C # string compression and python compression

I am trying to compress a large string in a client program in C # (.net 4) and send it to the server (django, python 2.7) using a PUT request. Ideally, I want to use the standard library from both ends, so I'm trying to use gzip.

My C # code:

public static string Compress(string s) { var bytes = Encoding.Unicode.GetBytes(s); using (var msi = new MemoryStream(bytes)) using (var mso = new MemoryStream()) { using (var gs = new GZipStream(mso, CompressionMode.Compress)) { msi.CopyTo(gs); } return Convert.ToBase64String(mso.ToArray()); } } 

Python code:

 s = base64.standard_b64decode(request) buff = cStringIO.StringIO(s) with gzip.GzipFile(fileobj=buff) as gz: decompressed_data = gz.read() 

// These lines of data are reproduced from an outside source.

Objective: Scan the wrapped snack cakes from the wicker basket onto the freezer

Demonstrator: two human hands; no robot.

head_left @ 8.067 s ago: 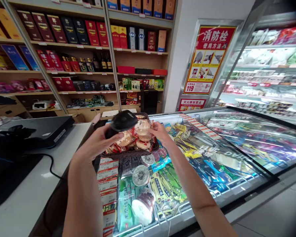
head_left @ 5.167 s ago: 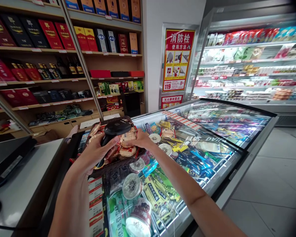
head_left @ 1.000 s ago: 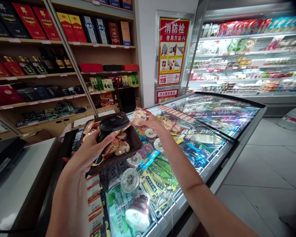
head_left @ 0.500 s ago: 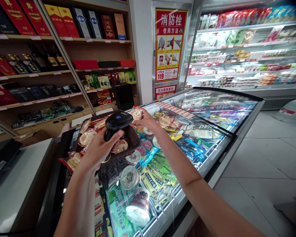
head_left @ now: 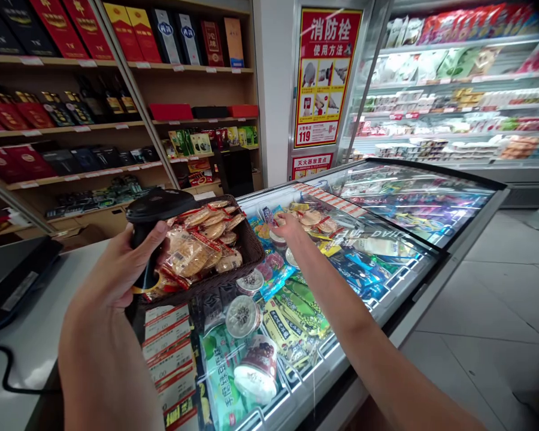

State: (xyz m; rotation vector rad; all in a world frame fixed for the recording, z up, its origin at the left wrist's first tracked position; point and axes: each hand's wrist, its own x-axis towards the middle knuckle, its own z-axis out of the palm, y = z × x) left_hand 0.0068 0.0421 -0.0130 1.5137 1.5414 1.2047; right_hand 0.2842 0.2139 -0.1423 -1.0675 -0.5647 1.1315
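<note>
My left hand (head_left: 112, 269) is closed round the handle of a black barcode scanner (head_left: 150, 236), its head facing right at the left end of the basket. Behind and right of it, a dark brown woven basket (head_left: 251, 245) is heaped with clear, red-edged packets of round crackers (head_left: 188, 254). It rests on the chest freezer. My right hand (head_left: 288, 226) is over the freezer glass, right of the basket. Its fingers are loosely bent and slightly apart, and no packet shows in them. Below it lie lidded ice cream cups (head_left: 242, 316) and wrapped ice creams (head_left: 291, 311).
Price labels (head_left: 168, 347) line the freezer's near left edge. A grey counter (head_left: 22, 371) with a black device (head_left: 13, 269) and cable is at left. Shelves of boxes (head_left: 170, 36) stand behind, a lit chiller (head_left: 453, 114) at right. The freezer has a metal rim (head_left: 458, 257).
My left hand has moved left with the scanner, uncovering the basket. My right hand held a cracker packet by the basket before; it is now farther right and the packet no longer shows.
</note>
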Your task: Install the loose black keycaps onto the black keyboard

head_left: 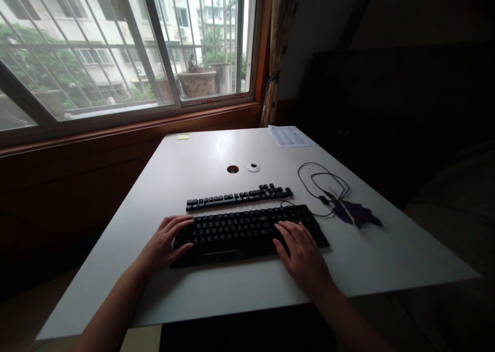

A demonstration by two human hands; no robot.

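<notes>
Flanking the black keyboard (232, 231) with both hands: resting the left hand (164, 241), loosely spread, on its left end, laying the right hand (303, 253), likewise unclenched, over its right side; facing black keycaps (222, 203) just beyond.

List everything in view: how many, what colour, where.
Table: one, white, centre
Keyboard: one, black, table's near side
Loose keys: many, black, just beyond the keyboard
Cable: apparently one, black, right of keyboard
Cloth: apparently one, purple, beside the cable
Stick: one, pale, across the cloth
Hole: one, dark, in the table
Round cover: one, white, right of the hole
Paper: one sheet, white, table's far right corner
Sticky note: one, yellow, table's far left corner
Window: one, grey, barred, far left
Flowerpots: several, brown and grey, outside
Trees: several, green, outside
Buildings: count unclear, pale, outside
Curtain: one, patterned tan, right of the window
Unclear object: one, pale yellow, bottom edge
Left hand: one, bare, keyboard's left end
Right hand: one, bare, keyboard's right side
</notes>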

It almost works, but the output is {▯ "▯c▯h▯a▯n▯g▯e▯d▯" ▯} when it should be {"changed"}, i.e. any other letter is something strange, If I output every other character by executing unpacked_dates [:: 2], then it works, but it’s a little hacked, and obviously something else is wrong.

I am wondering if I need base64 to encode it at all for a PUT request? Is this only necessary for POST?

+4
source share
2 answers

I think the main problem may be C # uses UTF-16 encoded strings. This can lead to a problem similar to yours. Like any other encoding problem, we may need a little luck, but I think you can solve this by doing:

 decompressed_data = gz.read().decode('utf-16') 

There, decpressed_data should be Unicode , and you can consider it as such for further work.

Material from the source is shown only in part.